Que se passera-t-il donc si la Chine refuse d’acheter notre dette aux taux d’intérêt peu élevés qui lui sont actuellement affectés ? Les taux d’intérêt doivent augmenter pour attirer leurs achats de titres du Trésor, n’est-ce pas ? Faux !

La Chine peut le laisser sur son compte chèque. Cela n’a aucune importance pour un Etat qui comprend son propre système monétaire. Les fonds ne sont pas utilisés à des fins de dépenses, tel que décrit précédemment. Il n’y a pas de conséquences négatives à ce que les fonds soient sur un compte chèque à la Fed plutôt que sur un compte d’épargne à la Fed.
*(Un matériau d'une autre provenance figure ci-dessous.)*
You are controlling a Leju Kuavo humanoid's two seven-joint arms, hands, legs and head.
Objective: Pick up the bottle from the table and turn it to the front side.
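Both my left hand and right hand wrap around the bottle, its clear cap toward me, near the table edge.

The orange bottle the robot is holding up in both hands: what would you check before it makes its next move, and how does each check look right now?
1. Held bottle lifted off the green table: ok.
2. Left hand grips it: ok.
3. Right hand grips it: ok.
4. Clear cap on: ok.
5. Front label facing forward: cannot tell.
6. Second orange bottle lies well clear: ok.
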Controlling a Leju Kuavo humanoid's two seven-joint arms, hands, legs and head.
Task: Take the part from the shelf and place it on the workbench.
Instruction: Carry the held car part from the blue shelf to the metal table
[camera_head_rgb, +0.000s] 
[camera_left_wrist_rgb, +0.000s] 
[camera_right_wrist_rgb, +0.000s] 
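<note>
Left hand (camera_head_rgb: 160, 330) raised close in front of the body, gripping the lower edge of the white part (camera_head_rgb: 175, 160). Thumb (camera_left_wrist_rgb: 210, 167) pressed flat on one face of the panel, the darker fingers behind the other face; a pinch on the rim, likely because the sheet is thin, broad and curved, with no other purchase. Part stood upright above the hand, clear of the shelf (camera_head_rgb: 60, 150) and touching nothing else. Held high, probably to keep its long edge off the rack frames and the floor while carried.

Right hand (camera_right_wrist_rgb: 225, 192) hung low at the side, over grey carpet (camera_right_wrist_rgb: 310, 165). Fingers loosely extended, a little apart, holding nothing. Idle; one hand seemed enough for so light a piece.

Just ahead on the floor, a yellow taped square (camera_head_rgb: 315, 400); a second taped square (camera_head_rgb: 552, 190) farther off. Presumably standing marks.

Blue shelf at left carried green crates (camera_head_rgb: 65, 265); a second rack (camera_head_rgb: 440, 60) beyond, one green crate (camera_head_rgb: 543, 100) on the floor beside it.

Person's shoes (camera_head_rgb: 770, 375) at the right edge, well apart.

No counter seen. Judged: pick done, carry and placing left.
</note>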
Que se passe-t-il si la Chine dit : « Nous ne voulons plus avoir de compte chèque à la Fed. Payez-nous en or ou par tout autre moyen d’échange ! » Elle n’a tout simplement pas cette option dans notre système actuel de  » devise fiat « 1, comme elle l’a su lorsqu’elle a vendu les uniformes à l’armée américaine et que la monnaie a été déposée sur son compte chèque à la Fed. Si elle veut autre chose que des dollars, elle doit l’acheter à un vendeur le voulant, tout comme nous le faisons lorsque nous dépensons nos dollars.
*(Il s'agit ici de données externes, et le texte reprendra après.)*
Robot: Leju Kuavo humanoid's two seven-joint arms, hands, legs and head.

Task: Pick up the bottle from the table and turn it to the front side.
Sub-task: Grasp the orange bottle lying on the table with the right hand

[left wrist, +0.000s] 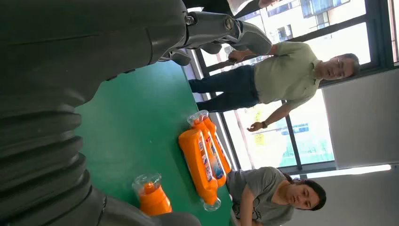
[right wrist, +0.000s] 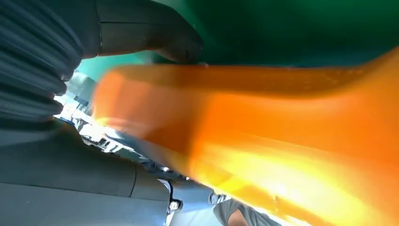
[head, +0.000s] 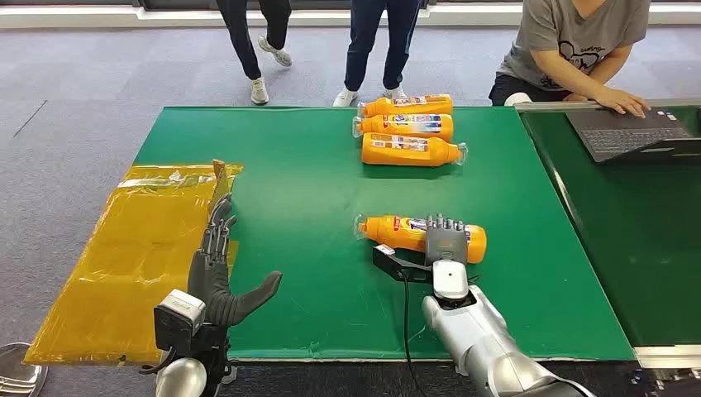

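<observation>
green surface [head: 314, 273] carries everything; taken here as the landmark. yellow plastic sheet [head: 132, 256] drapes off its left edge. a row of three orange bottles [head: 409, 128] lies at the far side of the surface, near the standing people [head: 380, 33]. a seated person [head: 579, 50] works a laptop [head: 628, 132] on the neighbouring dark-green table past the right edge.

target: the orange bottle [head: 397, 231] lies alone on the surface toward the near-right part, well apart from the far row. long axis runs left–right across the surface, roughly parallel to the near edge. clear cap end points left, flat base points right. label strip faces partly up and away, so probably not yet front-side.

right hand [head: 445, 240] rests over the base half of the bottle, fingers draped across the top. right wrist view is a blur of orange body close against the palm, thumb [right wrist: 155, 37] beside it. fingers look closing on it, but a firm hold is not confirmed; bottle seems to sit on the surface, not lifted.

left hand [head: 219, 273] hovers at the near-left edge of the surface by the yellow sheet, fingers spread, holding nothing.

doing the step well, as judged: wrap fingers and thumb round opposite sides of the body before lifting; bottle is smooth and round-edged, likely to roll. lift clear of the surface, then rotate about the long axis until the label faces forward. keep the grip off the neck end to avoid tipping.
</observation>
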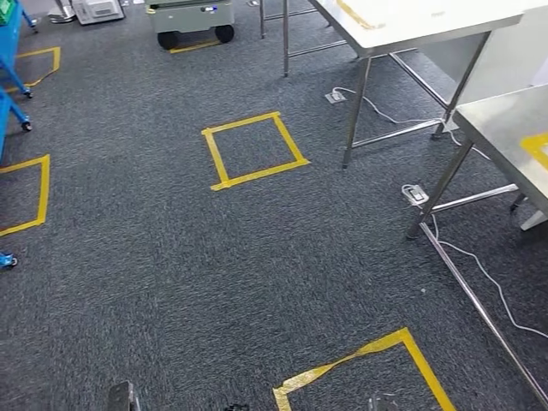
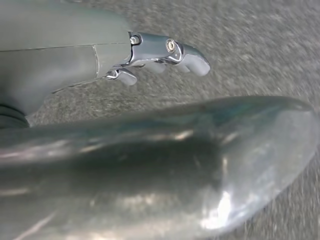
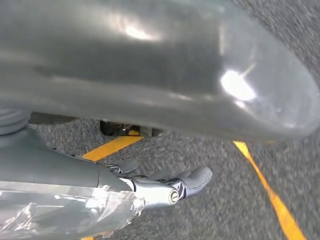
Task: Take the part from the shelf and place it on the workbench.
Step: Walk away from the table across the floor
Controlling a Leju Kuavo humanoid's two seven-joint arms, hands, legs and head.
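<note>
My left hand (image 2: 143, 160) hangs over the grey carpet. Its thick thumb is in front and its fingers (image 2: 166, 50) are stretched out with nothing in them. My right hand (image 3: 143, 75) hangs the same way, its fingers (image 3: 181, 185) straight and apart above carpet marked with yellow tape (image 3: 113, 146), holding nothing. In the head view a steel workbench (image 1: 504, 128) stands at the right edge, with a white-topped table (image 1: 413, 26) behind it. Dark tips of my arms show at the bottom edge, the left (image 1: 122, 396) and the right (image 1: 383, 401).
Yellow tape squares mark the carpet ahead (image 1: 253, 150), just in front of me (image 1: 362, 368) and at the left (image 1: 26, 193). Blue wheeled racks (image 1: 9, 51) stand at the far left. A wheeled cart (image 1: 193, 21) is parked at the back. White cables and power strips (image 1: 414, 194) lie under the tables.
</note>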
Un jour, ce seront nos enfants qui changeront les chiffres de ce qui sera leur feuille de calcul, tout aussi facilement que nous l’avons fait, et nos parents l’ont fait, mais avec une meilleure compréhension, espérons-le ! Mais pour l’instant, l’escroquerie innocente et mortelle qui consiste à laisser la dette publique à nos enfants continue de guider les politiques et nous empêche d’optimiser la production et l’emploi.

La production perdue et le capital humain déprécié sont le prix réel que nous, et nos enfants, payons maintenant et qui diminue à la fois le présent et l’avenir. Nous nous contentons de moins que ce que nous pouvons produire et nous maintenons des niveaux élevés de chômage (avec tous les crimes, problèmes familiaux et médicaux qui y sont associés) tandis que nos enfants sont privés des investissements réels qui auraient été réalisés en leur faveur si nous avions su maintenir nos ressources humaines au leur plein emploi et productives.


Notes

1 En 1971, les États-Unis ont abandonné l’étalon-or pour les comptes internationaux, mettant officiellement fin à toute convertibilité du dollar américain garantie par l’État.